Decreased virulence (decrease in the likelihood that an infection will kill): may have been part of the explanation for the fall in deaths due to scarlet fever, but is implausible as a general explanation because all infections virulence would not decrease at the same time.
McKeown influenced WHO policies on the third world and British policies on the NHS. McKeown though the NHS should place more emphasis on health promotion and disease prevention and less on attempts at cure which rarely succeed.
Controversy surrounded his suggestions, but certain reasonably safe implications can be drawn from McKeown’s work:
Health pf populations: a population’s mortality rate and its main cause of death reflect its standard of living and way of life.
Medicine can affect these but it is not their main determinant.
Prevention: the most effective medical interventions, either clinical (immunisations) or campaigns for social change (smoking cessation).
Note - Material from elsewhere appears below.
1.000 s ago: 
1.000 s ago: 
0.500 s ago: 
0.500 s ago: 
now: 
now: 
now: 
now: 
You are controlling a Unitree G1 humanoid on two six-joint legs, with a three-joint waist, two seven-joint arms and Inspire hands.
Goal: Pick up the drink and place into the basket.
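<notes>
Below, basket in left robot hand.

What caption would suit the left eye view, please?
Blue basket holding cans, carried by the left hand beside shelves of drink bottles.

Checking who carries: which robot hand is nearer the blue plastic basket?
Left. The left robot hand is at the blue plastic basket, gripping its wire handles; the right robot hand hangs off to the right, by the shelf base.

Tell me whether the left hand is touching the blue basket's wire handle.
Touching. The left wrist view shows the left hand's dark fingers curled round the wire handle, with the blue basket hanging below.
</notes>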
Medical care: not the main determinant, but it makes an enormous difference to a patient’s experience of being ill.
Egbert: researched they physiological response to therapy. His experiment was on communication, lowering anxiety and the need for analgesia and speed of recovery after surgery.
Szasz-Hollender: The Szasz-Hollender typology describes four clinical levels (unconscious/anaesthetised, acutely ill, managing a chronic disease, and healthy patient requesting assistance), each having an appropriate DPR. Additional factors include setting of the consultation, the props of the doctor’s authority (number of staff present, patient undressed or in bed, patient alone) diminish moving from hospital inpatient to OPD to GP., social distance between doctor and patient (doctors are class I), and financial arrangement (private consultations last longer, fee paying patients often feel more confident).